—Ah, querido nieto: yo fruncí el orto en aquel mítico Argentina-Irán del Mundial dos mil catorce…
Esa frase podría no haber existido nunca en el futuro. El cero a cero nos habría hecho olvidar este partido en un mes y medio. Sin embargo un zapatazo desde fuera del área en el minuto noventa y dos provocó que, de repente, haya nacido en la memoria una batalla más que narrar cuando seamos viejos.
Hace un par de días le hice esta advertencia por Twitter a todas las criaturas del mundo:
Niño: si tienes entre 7 y 12 años no pienses que los Mundiales de Fútbol serán así siempre. Estás viendo el mejor de toda tu vida.
— Hernán Casciari (@casciari) June 20, 2014
Y es verdad. Los abuelos y los padres cuentan cosas increíbles sobre los Mundiales del pasado. No tienen por qué ser triunfos; también se narran tragedias con gesto de melancolía.
El cabezazo impotente de Ortega; el gol del último Palermo; la bandera inglesa de Ratín; Luque quebrado y con un hermano muerto; el penal de Cambiasso; los ojos sin alma del juez Codesal; el gol tempranero de Corbatta; la enfermera rechoncha que se llevó a Maradona de la mano… En esa jaula de memorias agridulces, desde esta tarde, hay también un gol de Messi contra Irán en el tiempo de descuento.
Este Mundial me está provocando muchas ganas de ser viejo y contárselo a los chicos que todavía no nacieron. Decirles que hubo un día que todo un estadio, en Brasil, coreó a los gritos «oleee, oleee» mientras un país de Centroamérica bailaba con ganas a la selección de Italia.
Decirles que España se quedó afuera de la copa antes que nadie, y que Costa Rica llegó a octavos en un grupo de la muerte que tenía a tres campeones del mundo.
Explicarles que hubo una vez un jugador llamado Álvaro Pereira que chocó la nuca contra una rodilla inglesa, se desmayó en el pasto, volvió en sí y no permitió ser reemplazado.
Decirles que en mi época ver fútbol era maravilloso porque había un arquero mexicano que podía parar todos los goles de Brasil en cancha de ellos.
Contarles que un tal Luis Suárez fue operado de meniscos y pensaba que no llegaría al Mundial, pero llegó a tiempo, metió dos goles, rescató a su país de la agonía y después sentado en el banco lloraba y lloraba.

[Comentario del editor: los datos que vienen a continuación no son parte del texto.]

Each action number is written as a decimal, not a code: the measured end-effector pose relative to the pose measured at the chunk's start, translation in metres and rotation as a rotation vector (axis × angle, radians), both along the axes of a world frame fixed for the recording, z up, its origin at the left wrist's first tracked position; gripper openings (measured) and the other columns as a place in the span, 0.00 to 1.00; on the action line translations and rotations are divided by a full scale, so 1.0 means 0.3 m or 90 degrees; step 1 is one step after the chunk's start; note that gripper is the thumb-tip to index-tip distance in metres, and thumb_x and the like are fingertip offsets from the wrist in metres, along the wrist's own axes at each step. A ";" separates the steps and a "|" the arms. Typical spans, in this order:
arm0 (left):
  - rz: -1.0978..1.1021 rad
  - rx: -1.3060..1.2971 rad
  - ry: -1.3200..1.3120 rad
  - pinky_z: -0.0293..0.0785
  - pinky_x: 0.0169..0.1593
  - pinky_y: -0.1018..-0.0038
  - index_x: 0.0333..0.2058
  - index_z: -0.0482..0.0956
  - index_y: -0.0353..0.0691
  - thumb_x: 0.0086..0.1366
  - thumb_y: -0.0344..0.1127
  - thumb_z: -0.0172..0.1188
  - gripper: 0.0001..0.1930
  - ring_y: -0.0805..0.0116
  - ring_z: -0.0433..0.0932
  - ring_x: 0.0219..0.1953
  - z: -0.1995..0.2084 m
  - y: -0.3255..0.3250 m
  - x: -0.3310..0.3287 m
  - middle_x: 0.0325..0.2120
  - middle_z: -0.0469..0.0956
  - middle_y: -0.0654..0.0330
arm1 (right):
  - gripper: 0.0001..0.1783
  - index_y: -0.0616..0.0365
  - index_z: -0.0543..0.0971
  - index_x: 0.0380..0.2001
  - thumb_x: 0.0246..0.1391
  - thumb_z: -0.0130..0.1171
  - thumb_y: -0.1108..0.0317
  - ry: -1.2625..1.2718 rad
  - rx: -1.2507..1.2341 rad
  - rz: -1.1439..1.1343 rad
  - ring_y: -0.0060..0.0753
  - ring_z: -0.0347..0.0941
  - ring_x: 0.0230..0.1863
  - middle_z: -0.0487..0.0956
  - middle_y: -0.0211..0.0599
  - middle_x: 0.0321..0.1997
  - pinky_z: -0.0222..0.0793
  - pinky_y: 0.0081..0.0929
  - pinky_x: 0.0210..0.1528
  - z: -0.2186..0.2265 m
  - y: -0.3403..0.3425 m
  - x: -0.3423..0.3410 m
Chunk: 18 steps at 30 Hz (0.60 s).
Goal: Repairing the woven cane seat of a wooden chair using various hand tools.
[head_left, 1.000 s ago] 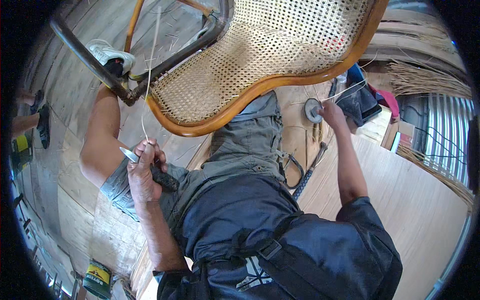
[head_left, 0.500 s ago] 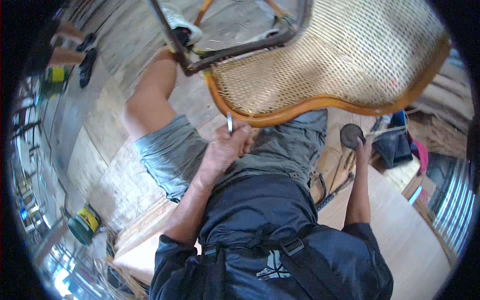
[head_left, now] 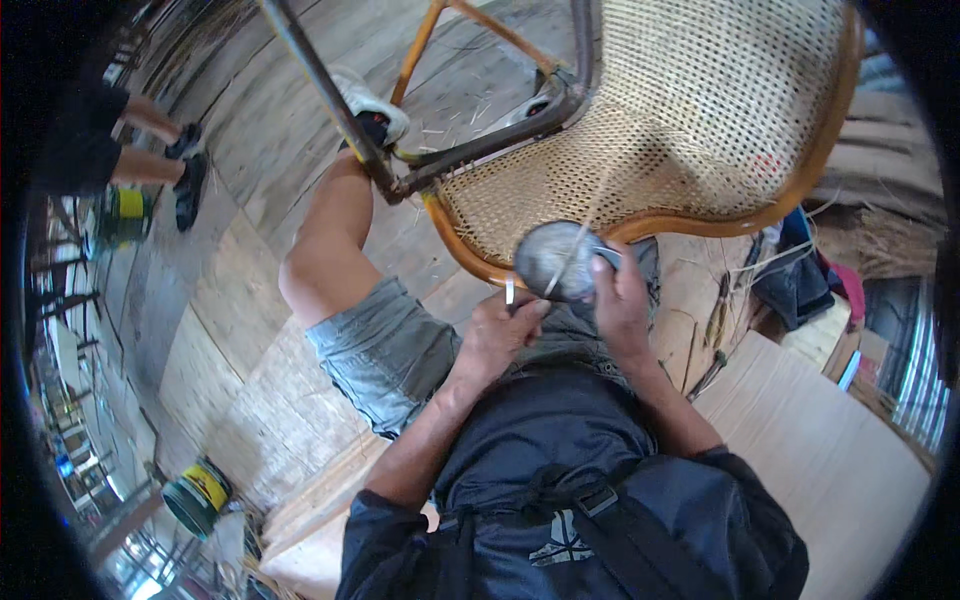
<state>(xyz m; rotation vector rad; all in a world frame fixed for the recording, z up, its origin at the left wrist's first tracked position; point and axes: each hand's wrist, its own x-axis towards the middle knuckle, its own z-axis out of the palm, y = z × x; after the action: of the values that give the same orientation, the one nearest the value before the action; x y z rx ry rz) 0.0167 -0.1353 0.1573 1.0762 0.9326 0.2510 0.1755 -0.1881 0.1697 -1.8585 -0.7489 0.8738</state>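
By the can [head_left: 196, 492] on the floor, the seated person's left hand [head_left: 497, 335] is closed on a small blade [head_left: 510, 291]. The right hand [head_left: 622, 300] cups a round tin [head_left: 553, 259], rigid and light-looking, best held by its rim, just under the caned chair [head_left: 690, 120].

A cane-weaving workshop: plank floor [head_left: 250, 310], woven chair seat [head_left: 680, 130] on a bare frame, cane bundles [head_left: 880, 240], paint cans [head_left: 195, 495].
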 end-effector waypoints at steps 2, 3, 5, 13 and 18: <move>0.098 -0.009 0.049 0.67 0.22 0.80 0.28 0.73 0.33 0.63 0.37 0.56 0.11 0.78 0.69 0.17 0.012 0.017 -0.026 0.15 0.72 0.64 | 0.14 0.61 0.67 0.46 0.60 0.48 0.66 -0.055 0.057 0.030 0.43 0.75 0.31 0.76 0.47 0.32 0.69 0.34 0.34 -0.046 0.036 -0.025; 0.113 -0.019 0.053 0.66 0.21 0.79 0.25 0.72 0.35 0.62 0.36 0.56 0.11 0.77 0.69 0.16 0.001 0.018 -0.038 0.14 0.71 0.63 | 0.14 0.61 0.67 0.46 0.59 0.49 0.67 -0.108 0.107 0.085 0.42 0.75 0.29 0.75 0.47 0.30 0.68 0.35 0.32 -0.054 0.053 -0.038; 0.168 -0.071 0.004 0.66 0.20 0.79 0.23 0.72 0.36 0.62 0.36 0.56 0.11 0.76 0.69 0.15 0.004 0.008 -0.047 0.13 0.71 0.63 | 0.13 0.60 0.66 0.46 0.60 0.49 0.67 -0.144 0.128 0.116 0.41 0.74 0.29 0.75 0.48 0.30 0.68 0.35 0.31 -0.024 0.090 -0.068; 0.341 -0.148 -0.039 0.64 0.19 0.76 0.21 0.71 0.39 0.61 0.34 0.55 0.11 0.74 0.67 0.14 -0.038 0.027 -0.018 0.13 0.69 0.64 | 0.09 0.60 0.65 0.39 0.55 0.52 0.74 -0.102 0.171 0.114 0.40 0.71 0.38 0.70 0.50 0.44 0.67 0.36 0.39 -0.052 0.119 -0.074; 0.293 -0.085 -0.031 0.64 0.19 0.77 0.22 0.71 0.37 0.63 0.35 0.53 0.11 0.76 0.68 0.14 0.021 0.041 0.008 0.14 0.70 0.64 | 0.19 0.60 0.67 0.37 0.42 0.63 0.78 -0.371 0.307 0.198 0.52 0.61 0.55 0.65 0.51 0.53 0.58 0.40 0.55 -0.040 0.152 -0.078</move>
<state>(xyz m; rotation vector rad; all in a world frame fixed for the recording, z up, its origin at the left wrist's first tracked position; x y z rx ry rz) 0.0190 -0.1230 0.1636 0.7205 1.1302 0.5824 0.1522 -0.1426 0.1576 -1.5741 -1.4934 0.2710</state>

Ah, cómo quisiera que pase tiempo, mucho tiempo y contarles a mis nietos que hubo una vez un campeón del mundo que tenía mentalidad de equipo chico, y que por eso convocó a un extranjero llamado Diego Costa para el siguiente Mundial.
«Nadie se imagina, querido nieto, a un campeón tradicional (Italia, Brasil, Argentina, Uruguay, Alemania) que después de ganar una Copa con todos los honores rapiñe a un jugador de otro país para incluirlo en sus filas. Esto solamente lo hacen los equipos menores».
¡Ah, como quisiera tener arrugas para decirle estas cosas a los muchachos del 2030!
Estoy ansioso; quiero que termine este Mundial para empezar a tener nostalgia. No me importa en absoluto que Argentina sea campeón. Solo me interesa que los nuestros duren muchos partidos más, de ser posible los siete, para llenar mi alcancía de los preinfartos.
Estuvimos a punto, esta tarde, de haber vivido un Argentina-Irán anodino y olvidable. Eso nos hubiera obligado a hablar de fútbol toda la semana, nos hubiera obligado a hablar de mediocridad, de un equipo que no se encuentra a sí mismo, etcétera.
Por suerte estaba Messi deambulando y vomitando por el pasto, con la cabeza gacha como un perro que volteó la maceta. Por suerte estaba Totín, que en una de esas levantó las orejas y sacó un zapatazo infernal que me hizo pasar de la abulia al grito. No grité el gol, grité el nacimiento de un nuevo recuerdo increíble.
Estaba mi hija Nina jugando en el comedor mientras yo miraba el partido. Me vio retorcerme, resignarme, sufrir. Me oyó tres veces gritar el oxímoron «¡grande, Chiquito!». Me vio fumar y me vio sacudirme después del golazo imposible.
A los 93 minutos del Argentina-Irán, casi afónico después del grito intempestivo, me salió preguntarle:
«Nina, ¿vos tenés pensado tener hijos varones, no?». Me miró con cara rara. «Sí, claro, ¿por qué». Entonces le señalé el televisor con el dedo: «Porque les tengo que contar un montón de cosas increíbles».